The body needs to be asked questions otherwise it will not get any fitter. You can either be gaining fitness, maintaining fitness or losing fitness. If you are doing base miles and your CTL is dropping then you are losing fitness. It is as simple as that. You’re building nothing.

But what about the pros? They do lots and lots of base miles. Yes they do around 20-30 hours a week more often than not. That kind of load even at a very steady intensity generates a very big training stress which asks the body lots of questions. As the Russians said in world war 2 when they were churning out T34 tanks at a rate of hundreds a day “quantity has a quality all of its own”.

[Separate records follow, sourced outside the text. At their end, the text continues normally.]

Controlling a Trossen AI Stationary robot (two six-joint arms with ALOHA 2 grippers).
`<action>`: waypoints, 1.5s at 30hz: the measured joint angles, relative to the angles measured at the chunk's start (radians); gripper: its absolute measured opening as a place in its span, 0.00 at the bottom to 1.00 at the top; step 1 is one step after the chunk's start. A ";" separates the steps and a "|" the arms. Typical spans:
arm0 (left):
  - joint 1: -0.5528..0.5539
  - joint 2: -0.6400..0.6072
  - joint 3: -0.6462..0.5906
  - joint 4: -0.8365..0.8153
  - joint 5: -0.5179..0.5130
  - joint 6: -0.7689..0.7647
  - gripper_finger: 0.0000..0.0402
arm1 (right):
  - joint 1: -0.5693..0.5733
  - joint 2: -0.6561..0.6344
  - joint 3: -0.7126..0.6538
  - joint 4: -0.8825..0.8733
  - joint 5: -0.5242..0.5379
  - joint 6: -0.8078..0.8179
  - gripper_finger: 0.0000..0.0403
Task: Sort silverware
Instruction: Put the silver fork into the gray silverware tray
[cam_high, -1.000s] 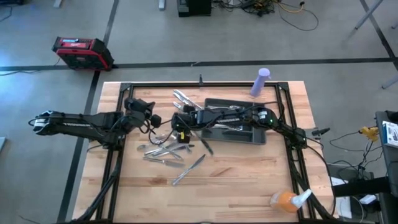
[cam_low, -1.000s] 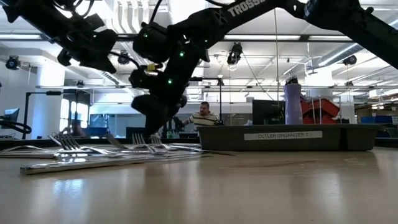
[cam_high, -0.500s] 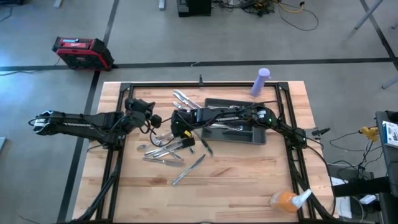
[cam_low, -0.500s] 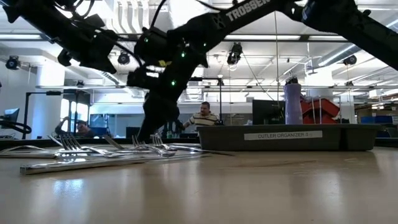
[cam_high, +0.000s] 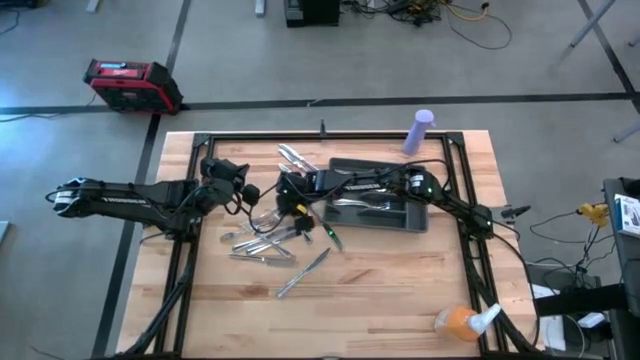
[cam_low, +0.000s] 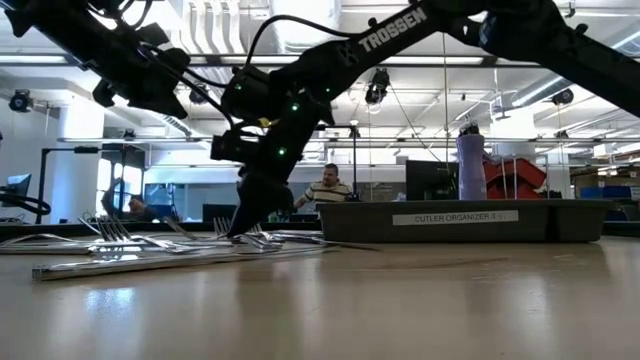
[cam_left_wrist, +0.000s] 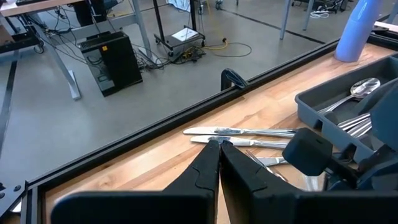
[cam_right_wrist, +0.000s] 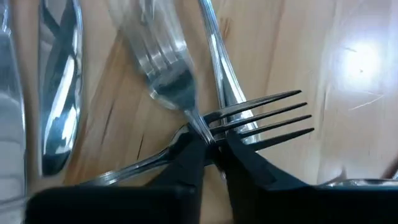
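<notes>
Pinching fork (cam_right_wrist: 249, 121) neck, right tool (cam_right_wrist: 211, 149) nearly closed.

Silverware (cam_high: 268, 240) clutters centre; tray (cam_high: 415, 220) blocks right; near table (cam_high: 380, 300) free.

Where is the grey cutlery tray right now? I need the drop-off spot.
In the high view the grey cutlery tray sits right of the table's centre, toward the far edge, just right of the loose silverware pile and near the purple bottle.

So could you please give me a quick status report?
Right gripper down in the loose cutlery pile, shut on a fork. Left gripper shut, empty, waiting beside it. Other forks cross the gripped one.
</notes>
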 joint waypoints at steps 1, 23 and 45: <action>0.000 0.000 0.000 0.000 0.000 0.000 0.00 | 0.000 0.001 -0.001 -0.011 -0.004 -0.009 0.03; 0.000 0.000 0.000 -0.001 -0.026 0.018 0.00 | 0.077 -0.084 0.069 -0.073 -0.013 0.108 0.00; -0.001 -0.069 0.000 0.002 -0.026 0.027 0.00 | 0.033 0.000 0.020 0.175 -0.023 0.148 0.10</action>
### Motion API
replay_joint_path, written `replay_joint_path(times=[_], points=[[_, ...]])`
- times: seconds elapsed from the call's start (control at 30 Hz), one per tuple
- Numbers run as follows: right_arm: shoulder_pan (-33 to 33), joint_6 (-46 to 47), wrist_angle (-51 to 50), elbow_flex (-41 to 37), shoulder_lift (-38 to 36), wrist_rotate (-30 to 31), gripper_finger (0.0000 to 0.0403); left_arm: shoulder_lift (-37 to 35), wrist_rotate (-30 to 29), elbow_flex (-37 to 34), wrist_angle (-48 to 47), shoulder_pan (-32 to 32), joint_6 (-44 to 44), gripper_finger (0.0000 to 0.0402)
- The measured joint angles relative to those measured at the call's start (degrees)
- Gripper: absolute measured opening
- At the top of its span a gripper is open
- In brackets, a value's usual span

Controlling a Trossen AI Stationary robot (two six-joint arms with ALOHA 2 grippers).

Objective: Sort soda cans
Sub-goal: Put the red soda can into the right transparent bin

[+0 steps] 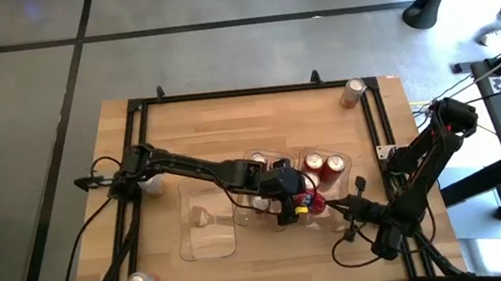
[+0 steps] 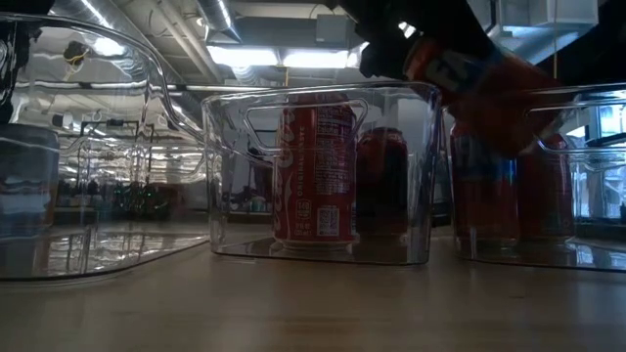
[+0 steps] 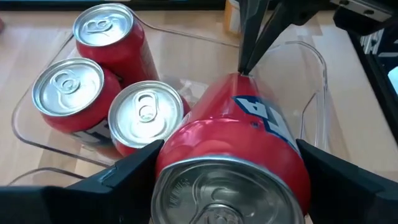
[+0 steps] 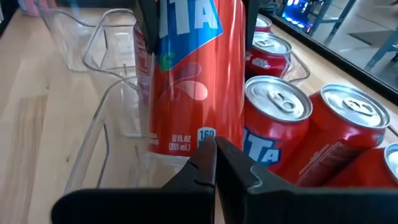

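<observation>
only the left wrist view shows the left hand [image 3: 230, 177] clamped on a tilted red-and-blue can [image 3: 239, 149] above a clear tray [image 3: 314, 81] holding three red cans [image 3: 93, 81], with the right hand's [image 4: 216, 158] fingers together touching it, on the counter [image 1: 203, 136].

Overhead, the high view looks straight down on the whole wooden table [image 1: 258, 121], framing all four edges and some floor around them. Down at table-top height, the low view faces level across the wood, right up against the clear trays [image 2: 318, 176], with ceiling lights in the room behind. The left wrist view sits very close over a tilted red can [image 3: 239, 143], facing down into a tray of silver can tops. The right wrist view meets that same can [image 4: 196, 74] from the opposite side, equally close. All four views share this cluster of trays near the table's middle.
</observation>
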Motion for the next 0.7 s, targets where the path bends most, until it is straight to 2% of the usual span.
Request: replay_joint_path(times=[0.7], points=[[-2.8,-3.1,5.7,-0.1,4.3,-8.1,0.0005,1.2,-0.1,-0.1,0.8,-0.4,-0.4,0.0304]])
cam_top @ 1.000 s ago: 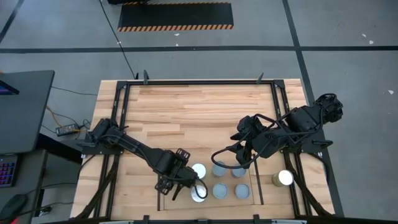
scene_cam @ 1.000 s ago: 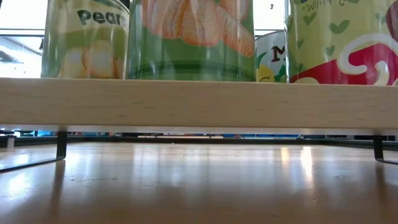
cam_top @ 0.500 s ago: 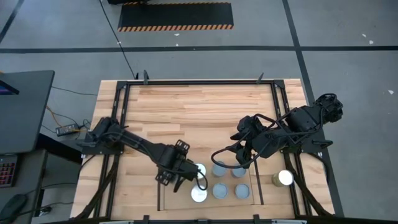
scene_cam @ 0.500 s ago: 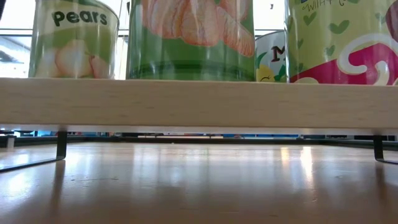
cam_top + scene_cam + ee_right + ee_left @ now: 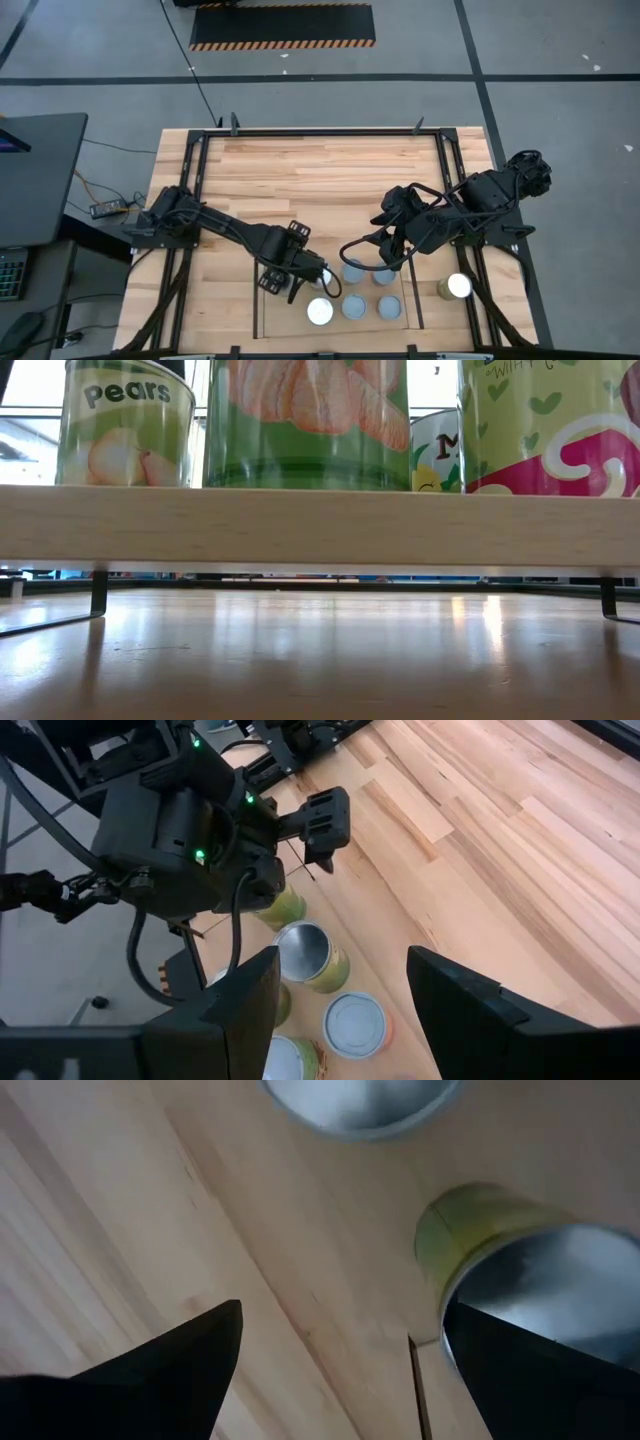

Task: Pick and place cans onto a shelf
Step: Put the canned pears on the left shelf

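Grey floor with dark tape lines around a light-wood table (image 5: 330, 170).
Shelf (image 5: 345, 300) sits at the table's near edge, holding cans (image 5: 353, 307); one can (image 5: 458, 286) stands by the right edge. Left pincer (image 5: 305, 283) open beside the shelf; right pincer (image 5: 385, 262) open above it.

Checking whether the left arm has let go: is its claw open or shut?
Open. The left claw hangs over the shelf, fingers spread wide with bare wood between them, one beside a can.
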You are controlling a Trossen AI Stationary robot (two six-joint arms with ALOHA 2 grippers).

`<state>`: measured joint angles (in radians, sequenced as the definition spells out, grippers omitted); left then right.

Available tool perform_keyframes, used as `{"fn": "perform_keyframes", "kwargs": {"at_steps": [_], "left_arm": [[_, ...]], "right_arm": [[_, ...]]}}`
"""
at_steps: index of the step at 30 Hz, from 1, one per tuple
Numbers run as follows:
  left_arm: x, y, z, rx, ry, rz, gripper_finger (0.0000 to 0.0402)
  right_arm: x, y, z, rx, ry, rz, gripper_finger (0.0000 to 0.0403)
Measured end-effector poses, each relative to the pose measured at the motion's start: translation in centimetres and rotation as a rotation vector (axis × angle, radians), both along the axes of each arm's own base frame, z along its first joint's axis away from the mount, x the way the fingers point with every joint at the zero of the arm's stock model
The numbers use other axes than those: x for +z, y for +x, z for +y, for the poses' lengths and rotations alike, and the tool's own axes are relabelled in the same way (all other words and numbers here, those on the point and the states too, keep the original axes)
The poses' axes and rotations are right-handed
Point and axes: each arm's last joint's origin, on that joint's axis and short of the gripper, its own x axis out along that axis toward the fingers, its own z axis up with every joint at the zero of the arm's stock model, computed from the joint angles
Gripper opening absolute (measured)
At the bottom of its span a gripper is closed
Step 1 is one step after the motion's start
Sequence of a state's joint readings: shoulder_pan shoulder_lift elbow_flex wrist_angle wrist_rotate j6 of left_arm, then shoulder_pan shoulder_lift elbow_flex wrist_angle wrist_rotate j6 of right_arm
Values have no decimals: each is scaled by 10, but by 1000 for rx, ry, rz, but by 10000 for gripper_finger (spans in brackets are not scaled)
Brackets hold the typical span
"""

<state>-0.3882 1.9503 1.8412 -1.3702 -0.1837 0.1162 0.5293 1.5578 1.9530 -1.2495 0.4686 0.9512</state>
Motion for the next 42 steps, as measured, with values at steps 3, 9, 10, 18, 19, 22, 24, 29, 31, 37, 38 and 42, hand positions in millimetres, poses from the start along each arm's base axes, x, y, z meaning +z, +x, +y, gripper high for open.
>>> {"fn": "perform_keyframes", "kwargs": {"at_steps": [3,9,10,18,19,22,24,29,31,37,38,42], "left_arm": [[0,3,-2,-2,-12,-30,355],[1,4,-2,0,-3,-46,355],[0,3,-1,-1,2,-35,355],[0,-4,1,4,29,34,355],[0,-5,1,4,30,35,355],[0,-6,1,2,35,49,355],[0,-7,1,-3,33,64,355],[0,-7,1,-3,30,65,355],[0,-7,2,-3,30,64,355],[0,-6,2,-9,40,54,355],[0,-6,2,-9,45,52,355],[0,-6,2,-9,46,51,355]], "right_arm": [[0,0,0,1,-1,0,226],[0,0,0,1,-1,0,226],[0,0,0,1,-1,0,226],[0,0,0,4,-7,1,226],[0,0,0,4,-7,1,226],[0,0,0,5,-8,1,226],[0,0,0,5,-8,1,226],[0,0,0,6,-9,1,226],[0,0,0,6,-9,1,226],[0,0,0,6,-9,1,226],[0,0,0,6,-9,1,226],[0,0,0,6,-9,1,226]]}}
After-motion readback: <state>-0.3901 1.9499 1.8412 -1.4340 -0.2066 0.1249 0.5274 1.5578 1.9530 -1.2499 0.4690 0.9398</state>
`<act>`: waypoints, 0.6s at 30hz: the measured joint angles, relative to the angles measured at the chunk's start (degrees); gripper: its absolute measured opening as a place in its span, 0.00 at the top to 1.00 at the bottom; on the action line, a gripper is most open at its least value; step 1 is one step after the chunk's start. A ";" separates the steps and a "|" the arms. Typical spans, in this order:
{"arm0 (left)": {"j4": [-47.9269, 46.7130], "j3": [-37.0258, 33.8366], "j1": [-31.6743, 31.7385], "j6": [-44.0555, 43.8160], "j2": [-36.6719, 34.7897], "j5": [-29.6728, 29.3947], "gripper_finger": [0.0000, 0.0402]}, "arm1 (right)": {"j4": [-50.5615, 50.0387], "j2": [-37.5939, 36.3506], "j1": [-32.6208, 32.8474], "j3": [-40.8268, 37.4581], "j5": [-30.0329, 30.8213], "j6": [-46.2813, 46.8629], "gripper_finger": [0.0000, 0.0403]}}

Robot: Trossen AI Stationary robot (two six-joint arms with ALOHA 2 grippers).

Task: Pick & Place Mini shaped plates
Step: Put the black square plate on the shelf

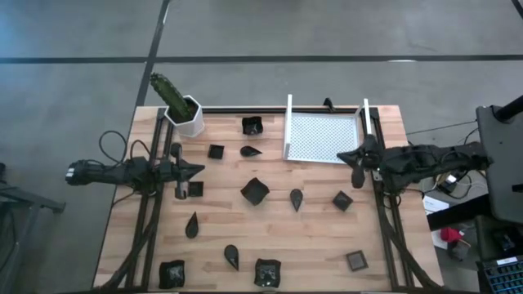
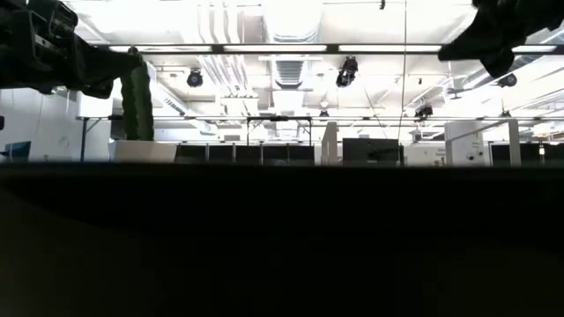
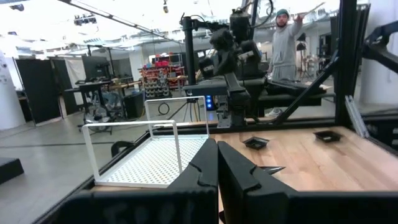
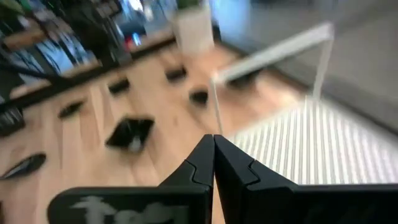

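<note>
Several tiny dark glossy plates lie flat and scattered on the wooden table: a square one [image 1: 255,190], teardrops [image 1: 296,198] [image 1: 192,224], and squares along the near edge [image 1: 267,272]. In the right wrist view a square plate [image 4: 130,132] lies ahead of the fingers. My left gripper [image 1: 202,170] [image 3: 217,168] hovers shut at the table's left, holding nothing, beside a small square plate [image 1: 194,189]. My right gripper [image 1: 340,157] [image 4: 213,155] is shut and empty above the near right corner of the white perforated tray [image 1: 319,137].
A white hexagonal pot with a green cactus [image 1: 186,114] stands at the far left corner. The tray's upright wire ends [image 1: 288,126] rise at its sides. Black frame rails [image 1: 384,220] run along both table sides. A person [image 3: 286,37] stands beyond the table.
</note>
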 joint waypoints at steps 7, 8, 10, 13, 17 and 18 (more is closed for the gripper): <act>2.65 0.04 0.09 -2.92 0.27 -3.07 1.00 | -17.19 8.64 -0.02 6.16 -8.46 21.88 0.98; 2.42 0.22 0.07 -3.58 0.57 -3.69 1.00 | -18.57 9.55 -0.02 6.48 -9.74 23.11 0.98; 0.41 1.20 0.09 -4.44 1.81 -4.66 1.00 | -20.30 11.12 0.00 6.74 -12.50 24.52 0.98; 0.98 4.12 0.07 -4.18 4.57 -5.32 1.00 | -21.06 12.88 0.00 6.88 -14.82 26.23 0.98; 0.17 7.98 0.07 -4.60 9.98 -5.53 1.00 | -22.97 14.92 -0.01 6.82 -15.01 30.14 0.98; 0.27 9.08 0.07 -4.65 11.57 -5.52 1.00 | -23.59 15.36 0.00 6.80 -15.21 31.01 0.98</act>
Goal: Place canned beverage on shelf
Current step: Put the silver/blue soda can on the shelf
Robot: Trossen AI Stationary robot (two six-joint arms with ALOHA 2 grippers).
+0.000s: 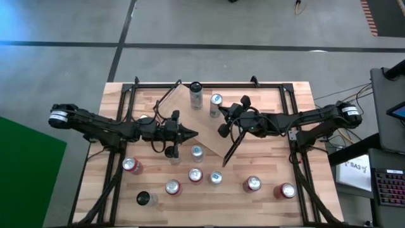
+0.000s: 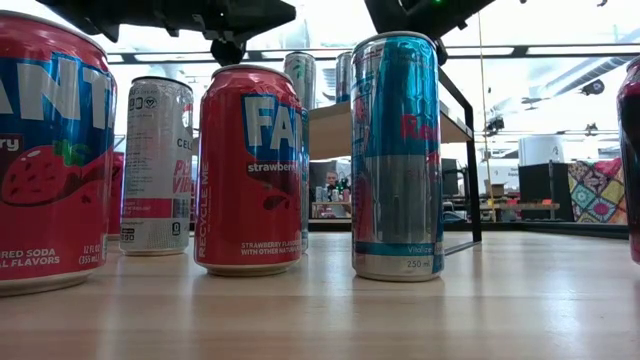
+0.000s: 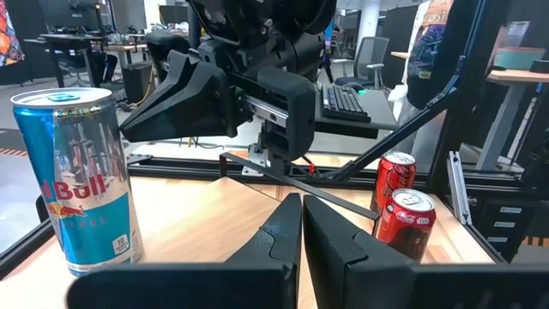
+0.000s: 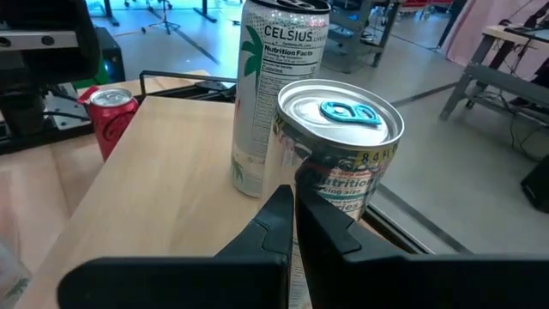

It doesn’t automatically follow that the typical amateur cyclist with around 10 hours a week or less will be able to generate the same sort of training stimulus by training in the same way. Even if you did have the hours (and the genetics) to train like a pro would you want to?
Could a pro achieve the same level of fitness and by fitness I mean development of V02 max and threshold power by doing half or even a third of their training hours at a higher intensity? I would stick my neck out and say you could but I don’t think anyone has ever tried!

A base of fitness is simply a level of fitness that your body is used to. If you want a higher level of fitness you need to challenge your body by teaching it to work at a higher level of fitness. That can only be achieved by consistently asking it questions all year round and making sure those questions adhere to the principles of progressive overload and adaptation.

If it doesn’t you may be being swindled from developing from season to season due to the oldest trick in the book!